02. Ollama LLM Integration
Ollama runs GGUF-quantized models locally as a long-running HTTP server. By default it listens on localhost:11434 and exposes a REST API for chat completions. LangChain's Ollama integration connects to this API using either the ChatOllama class (for chat models) or OllamaLLM class (for legacy completion models). As of LangChain 0.1.x, use the langchain-ollama package rather than the older langchain.llms.ollama path, which was deprecated.
Verify Ollama is running first:
# Check if Ollama backend is available
curl -s http://localhost:11434/api/tags | head -20
If you see JSON listing available models, Ollama is up. If you see a connection error, start it:
# Linux/macOS
ollama serve
# Or start as a background service depending on your init system
sudo systemctl start ollama
Once running, list your installed models:
import json
import subprocess
result = subprocess.run(
["ollama", "list"], capture_output=True, text=True
)
print(result.stdout)
# Output looks like:
# NAME ID SIZE MODIFIED
# llama3.2:3b a9e1f02f0de8 1.8GB 2024-12-01 10:00:00
# mixtral:8x7b 7d4e0f02f1a9 26GB 2024-11-28 08:00:00
Connect LangChain to the running Ollama instance:
from langchain_ollama import ChatOllama
# Initialize with a model you have installed
llm = ChatOllama(
model="llama3.2:3b",
base_url="http://localhost:11434",
temperature=0.7,
# Optional: stream all responses
streaming=True,
)
# Test the connection with a simple invocation
response = llm.invoke("Say hello in exactly three words.")
print(response.content)
# Expected: something like "Hello there, friend." (3 words)

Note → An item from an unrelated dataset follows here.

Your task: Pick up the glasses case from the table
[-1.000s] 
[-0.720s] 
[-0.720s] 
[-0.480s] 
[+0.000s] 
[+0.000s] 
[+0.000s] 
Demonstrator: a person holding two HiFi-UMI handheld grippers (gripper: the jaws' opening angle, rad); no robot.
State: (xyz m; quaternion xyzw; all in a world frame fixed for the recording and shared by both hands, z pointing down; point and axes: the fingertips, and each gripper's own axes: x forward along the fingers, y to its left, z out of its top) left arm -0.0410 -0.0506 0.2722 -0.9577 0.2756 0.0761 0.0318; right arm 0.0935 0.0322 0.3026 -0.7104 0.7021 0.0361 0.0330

The ChatOllama class returns AIMessage objects (part of langchain_core.messages). This matters because downstream components like ChatPromptTemplate expect the message schema to conform to LangChain's BaseMessage interface.
Common failure modes with the Ollama integration:
| Error | Cause | Fix |
|---|---|---|
ConnectionError: HTTPConnectionPool |
Ollama not running | ollama serve in another terminal |
ValueError: model not found |
Model not pulled | ollama pull llama3.2:3b |
APIStatusError: 500 |
Model loaded from previous session, context mismatch | ollama ps, then ollama kill <model-id> or restart |
| Slow first response | Cold start loading model into VRAM | Keep Ollama running; first call always slow |
The 500 error is the most insidious. Ollama reloads the model if the context window size changes between invocations or if the model was evicted. Check its status:
ollama ps
# NAME ID SIZE MODIFIED
# llama3.2:3b a9e1f02f0de8 2.1GB 2 minutes ago
If the model shows no recent activity and you get 500s, kill and reload:
ollama kill llama3.2:3b
# Then try your LangChain call again—it will reload automatically
For production-style deployments, keep Ollama running as a persistent service rather than on-demand. The model load time dominates latency for interactive applications if you restart Ollama between calls.
Write a Python script that checks Ollama availability, lists installed models, initializes ChatOllama, and prints a one-sentence response from the model. Handle the ConnectionError case explicitly with a message telling the operator to start Ollama.